─── DATA SHOWN
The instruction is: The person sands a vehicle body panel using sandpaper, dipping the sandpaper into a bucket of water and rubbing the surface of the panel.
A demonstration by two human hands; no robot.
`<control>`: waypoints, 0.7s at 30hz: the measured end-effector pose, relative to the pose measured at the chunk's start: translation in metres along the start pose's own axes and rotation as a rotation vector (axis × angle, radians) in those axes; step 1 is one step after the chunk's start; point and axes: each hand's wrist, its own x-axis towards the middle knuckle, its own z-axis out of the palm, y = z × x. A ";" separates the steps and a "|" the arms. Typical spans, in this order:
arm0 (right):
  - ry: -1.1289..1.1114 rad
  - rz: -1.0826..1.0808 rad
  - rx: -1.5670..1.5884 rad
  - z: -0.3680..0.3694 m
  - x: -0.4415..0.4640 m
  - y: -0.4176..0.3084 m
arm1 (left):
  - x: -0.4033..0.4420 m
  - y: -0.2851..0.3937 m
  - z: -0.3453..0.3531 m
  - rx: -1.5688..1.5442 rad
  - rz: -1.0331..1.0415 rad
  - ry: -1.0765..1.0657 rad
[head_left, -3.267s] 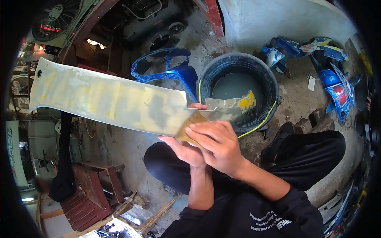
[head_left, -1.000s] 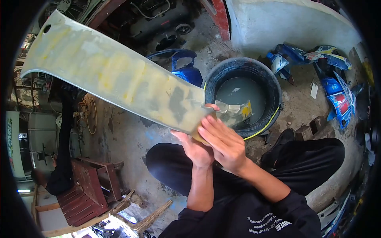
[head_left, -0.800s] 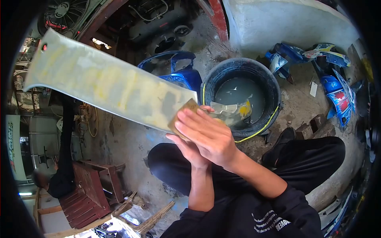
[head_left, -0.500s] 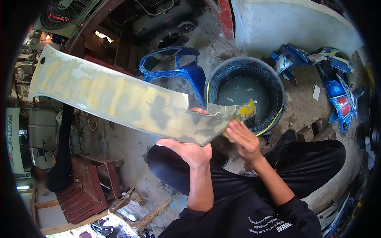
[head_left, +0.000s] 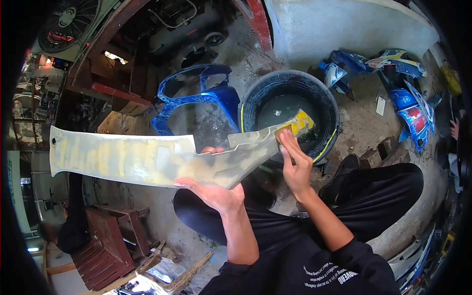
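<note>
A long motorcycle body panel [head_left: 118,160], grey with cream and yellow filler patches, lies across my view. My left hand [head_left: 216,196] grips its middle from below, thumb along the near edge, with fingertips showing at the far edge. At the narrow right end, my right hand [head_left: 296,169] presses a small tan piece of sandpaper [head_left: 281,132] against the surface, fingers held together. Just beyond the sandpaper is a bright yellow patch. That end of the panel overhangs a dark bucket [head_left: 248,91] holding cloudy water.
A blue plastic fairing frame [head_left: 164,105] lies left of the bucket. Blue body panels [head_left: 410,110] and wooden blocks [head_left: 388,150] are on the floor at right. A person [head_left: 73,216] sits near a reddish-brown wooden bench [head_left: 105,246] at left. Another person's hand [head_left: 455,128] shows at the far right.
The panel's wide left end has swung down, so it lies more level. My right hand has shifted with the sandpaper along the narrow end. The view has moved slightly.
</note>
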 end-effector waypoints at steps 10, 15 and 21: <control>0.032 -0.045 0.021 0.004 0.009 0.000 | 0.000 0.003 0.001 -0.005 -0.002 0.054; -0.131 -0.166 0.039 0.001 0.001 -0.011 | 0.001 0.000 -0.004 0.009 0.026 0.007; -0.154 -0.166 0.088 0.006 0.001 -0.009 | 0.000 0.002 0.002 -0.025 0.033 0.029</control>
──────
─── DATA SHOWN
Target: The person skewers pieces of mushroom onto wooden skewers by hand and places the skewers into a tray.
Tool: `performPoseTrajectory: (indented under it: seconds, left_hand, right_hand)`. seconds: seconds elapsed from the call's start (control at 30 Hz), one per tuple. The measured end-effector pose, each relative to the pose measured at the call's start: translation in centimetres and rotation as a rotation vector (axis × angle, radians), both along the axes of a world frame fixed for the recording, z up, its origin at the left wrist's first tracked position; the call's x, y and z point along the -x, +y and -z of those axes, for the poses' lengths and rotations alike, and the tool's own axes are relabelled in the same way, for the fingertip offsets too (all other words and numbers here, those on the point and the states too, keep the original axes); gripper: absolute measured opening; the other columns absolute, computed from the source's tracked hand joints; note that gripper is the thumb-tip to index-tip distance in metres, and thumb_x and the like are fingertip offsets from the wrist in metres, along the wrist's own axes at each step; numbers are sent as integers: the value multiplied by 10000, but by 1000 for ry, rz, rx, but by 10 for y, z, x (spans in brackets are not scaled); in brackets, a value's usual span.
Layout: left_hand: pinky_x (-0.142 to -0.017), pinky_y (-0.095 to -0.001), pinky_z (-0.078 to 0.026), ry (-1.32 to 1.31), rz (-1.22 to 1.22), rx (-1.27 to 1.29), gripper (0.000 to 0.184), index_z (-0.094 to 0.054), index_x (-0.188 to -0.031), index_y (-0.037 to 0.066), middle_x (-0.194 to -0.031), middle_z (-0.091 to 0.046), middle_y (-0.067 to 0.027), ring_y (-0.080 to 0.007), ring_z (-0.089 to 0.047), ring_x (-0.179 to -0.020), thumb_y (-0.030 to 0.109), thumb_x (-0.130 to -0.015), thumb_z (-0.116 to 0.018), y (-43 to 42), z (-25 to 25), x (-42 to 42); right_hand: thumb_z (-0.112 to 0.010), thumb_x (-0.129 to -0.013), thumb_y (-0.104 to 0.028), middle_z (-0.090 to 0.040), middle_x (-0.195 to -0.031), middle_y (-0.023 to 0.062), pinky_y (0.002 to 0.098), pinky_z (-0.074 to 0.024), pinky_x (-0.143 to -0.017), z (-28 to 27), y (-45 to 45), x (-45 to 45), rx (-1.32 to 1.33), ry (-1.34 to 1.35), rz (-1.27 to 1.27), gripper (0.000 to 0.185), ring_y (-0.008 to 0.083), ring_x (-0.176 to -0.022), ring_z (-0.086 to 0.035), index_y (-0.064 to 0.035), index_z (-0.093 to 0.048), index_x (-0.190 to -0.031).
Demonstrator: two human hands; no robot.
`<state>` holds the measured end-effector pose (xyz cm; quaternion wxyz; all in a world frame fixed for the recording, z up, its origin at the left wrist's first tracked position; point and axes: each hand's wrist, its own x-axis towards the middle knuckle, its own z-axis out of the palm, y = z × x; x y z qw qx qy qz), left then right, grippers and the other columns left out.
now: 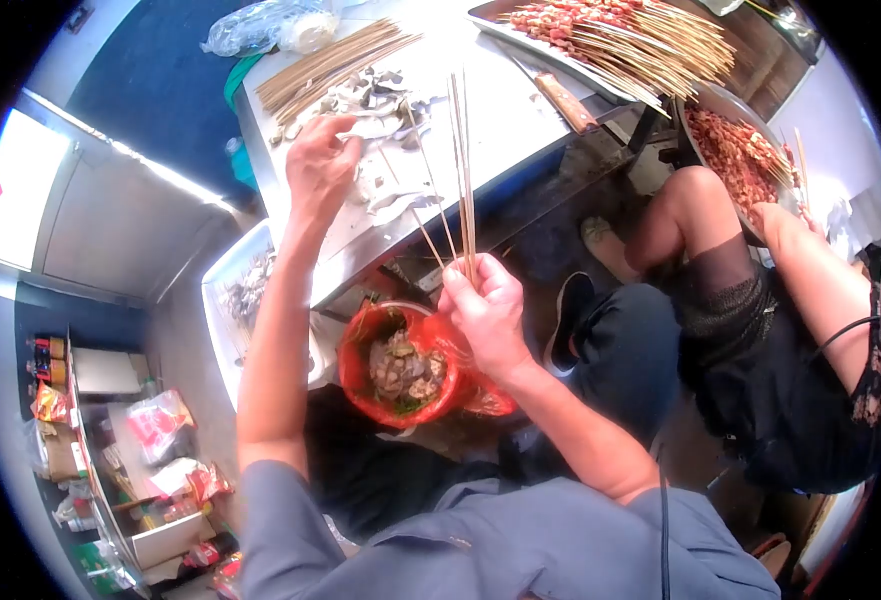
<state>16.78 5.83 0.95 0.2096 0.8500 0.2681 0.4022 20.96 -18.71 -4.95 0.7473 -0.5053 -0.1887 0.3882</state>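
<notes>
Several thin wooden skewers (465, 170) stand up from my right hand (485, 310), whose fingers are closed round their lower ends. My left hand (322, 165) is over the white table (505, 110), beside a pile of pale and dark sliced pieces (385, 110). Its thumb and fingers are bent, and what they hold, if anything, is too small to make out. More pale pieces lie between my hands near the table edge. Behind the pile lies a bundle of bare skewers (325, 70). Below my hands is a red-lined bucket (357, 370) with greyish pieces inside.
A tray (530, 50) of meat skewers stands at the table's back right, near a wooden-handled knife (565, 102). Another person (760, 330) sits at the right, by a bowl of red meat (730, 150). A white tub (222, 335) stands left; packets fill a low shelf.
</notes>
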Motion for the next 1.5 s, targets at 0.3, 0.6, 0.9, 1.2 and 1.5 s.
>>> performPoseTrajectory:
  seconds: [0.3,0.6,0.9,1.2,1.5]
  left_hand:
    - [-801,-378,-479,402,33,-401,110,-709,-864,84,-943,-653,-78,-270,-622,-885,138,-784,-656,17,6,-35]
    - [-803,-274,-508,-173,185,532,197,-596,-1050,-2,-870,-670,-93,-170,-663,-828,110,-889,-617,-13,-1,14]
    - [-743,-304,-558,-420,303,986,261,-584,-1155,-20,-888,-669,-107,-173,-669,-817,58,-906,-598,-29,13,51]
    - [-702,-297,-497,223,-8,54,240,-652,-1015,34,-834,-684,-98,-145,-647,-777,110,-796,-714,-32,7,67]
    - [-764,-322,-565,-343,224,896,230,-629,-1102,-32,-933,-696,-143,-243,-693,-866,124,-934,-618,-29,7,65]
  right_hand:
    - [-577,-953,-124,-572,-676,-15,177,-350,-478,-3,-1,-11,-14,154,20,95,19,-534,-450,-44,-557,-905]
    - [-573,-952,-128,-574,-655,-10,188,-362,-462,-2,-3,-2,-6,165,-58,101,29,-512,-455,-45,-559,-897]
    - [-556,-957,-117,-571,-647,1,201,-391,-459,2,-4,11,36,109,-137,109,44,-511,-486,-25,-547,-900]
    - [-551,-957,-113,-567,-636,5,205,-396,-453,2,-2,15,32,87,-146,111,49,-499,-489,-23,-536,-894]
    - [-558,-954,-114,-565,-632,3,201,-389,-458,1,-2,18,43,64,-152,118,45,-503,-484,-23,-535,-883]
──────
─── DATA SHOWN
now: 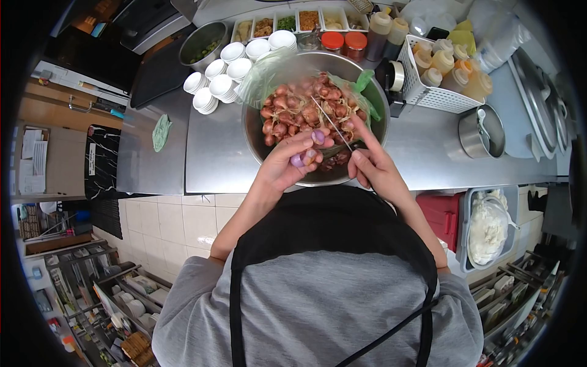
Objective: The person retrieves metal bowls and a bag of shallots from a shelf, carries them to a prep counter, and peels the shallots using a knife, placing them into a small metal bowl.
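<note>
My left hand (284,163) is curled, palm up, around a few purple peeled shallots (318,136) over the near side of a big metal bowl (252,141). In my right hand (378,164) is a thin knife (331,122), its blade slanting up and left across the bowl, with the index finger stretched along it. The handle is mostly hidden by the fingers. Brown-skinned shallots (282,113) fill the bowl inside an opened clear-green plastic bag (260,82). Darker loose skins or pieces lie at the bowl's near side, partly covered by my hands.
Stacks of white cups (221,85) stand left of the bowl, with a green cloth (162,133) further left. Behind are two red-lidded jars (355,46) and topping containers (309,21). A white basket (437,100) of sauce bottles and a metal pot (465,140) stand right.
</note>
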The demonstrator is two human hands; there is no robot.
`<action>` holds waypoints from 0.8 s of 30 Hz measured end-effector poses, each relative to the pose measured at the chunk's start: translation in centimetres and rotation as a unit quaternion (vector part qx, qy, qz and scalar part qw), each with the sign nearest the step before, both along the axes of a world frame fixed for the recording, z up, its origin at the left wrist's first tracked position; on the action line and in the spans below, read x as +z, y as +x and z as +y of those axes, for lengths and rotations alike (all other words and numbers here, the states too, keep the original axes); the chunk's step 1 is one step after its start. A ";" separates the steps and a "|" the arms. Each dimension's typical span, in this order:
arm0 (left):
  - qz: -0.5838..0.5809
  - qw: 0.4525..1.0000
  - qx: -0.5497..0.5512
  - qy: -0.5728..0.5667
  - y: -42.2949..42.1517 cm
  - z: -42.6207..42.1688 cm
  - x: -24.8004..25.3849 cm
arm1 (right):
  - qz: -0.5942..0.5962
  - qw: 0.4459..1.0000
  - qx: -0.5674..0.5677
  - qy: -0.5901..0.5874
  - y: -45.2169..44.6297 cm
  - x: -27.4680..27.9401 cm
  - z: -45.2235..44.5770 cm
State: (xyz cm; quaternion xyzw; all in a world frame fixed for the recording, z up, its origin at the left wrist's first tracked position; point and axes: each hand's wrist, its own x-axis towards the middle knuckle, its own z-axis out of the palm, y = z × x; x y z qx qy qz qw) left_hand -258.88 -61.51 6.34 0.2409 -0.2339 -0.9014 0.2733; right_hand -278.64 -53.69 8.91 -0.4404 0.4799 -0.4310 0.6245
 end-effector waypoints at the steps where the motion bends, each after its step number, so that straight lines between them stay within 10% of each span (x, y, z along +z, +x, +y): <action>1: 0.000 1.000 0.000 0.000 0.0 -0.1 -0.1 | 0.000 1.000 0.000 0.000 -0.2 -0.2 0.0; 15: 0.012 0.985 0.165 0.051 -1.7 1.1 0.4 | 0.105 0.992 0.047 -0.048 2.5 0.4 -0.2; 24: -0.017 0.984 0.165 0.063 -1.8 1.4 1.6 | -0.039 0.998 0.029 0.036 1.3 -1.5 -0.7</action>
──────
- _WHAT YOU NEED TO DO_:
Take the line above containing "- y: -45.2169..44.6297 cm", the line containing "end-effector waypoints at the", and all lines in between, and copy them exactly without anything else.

- _REPLY_:
  - y: -45.2169..44.6297 cm
  - x: -27.4680..27.9401 cm
  - z: -45.2235..44.5770 cm
State: (xyz cm; quaternion xyzw; all in a world frame fixed for the recording, z up, its origin at the left wrist's first tracked position; point and axes: each hand's wrist, its own x-axis towards the middle knuckle, its own z-axis out of the palm, y = z × x; x y z qx qy qz qw) left_hand -258.88 -61.51 6.34 0.2409 -0.2339 -0.9014 0.2733; right_hand -278.64 -53.69 8.91 -0.4404 0.4799 -0.4310 0.6245
 end-effector waypoints at the steps where the motion bends, each after its step number, so that straight lines between them stay within 10% of each span (x, y, z along +z, +x, +y): <action>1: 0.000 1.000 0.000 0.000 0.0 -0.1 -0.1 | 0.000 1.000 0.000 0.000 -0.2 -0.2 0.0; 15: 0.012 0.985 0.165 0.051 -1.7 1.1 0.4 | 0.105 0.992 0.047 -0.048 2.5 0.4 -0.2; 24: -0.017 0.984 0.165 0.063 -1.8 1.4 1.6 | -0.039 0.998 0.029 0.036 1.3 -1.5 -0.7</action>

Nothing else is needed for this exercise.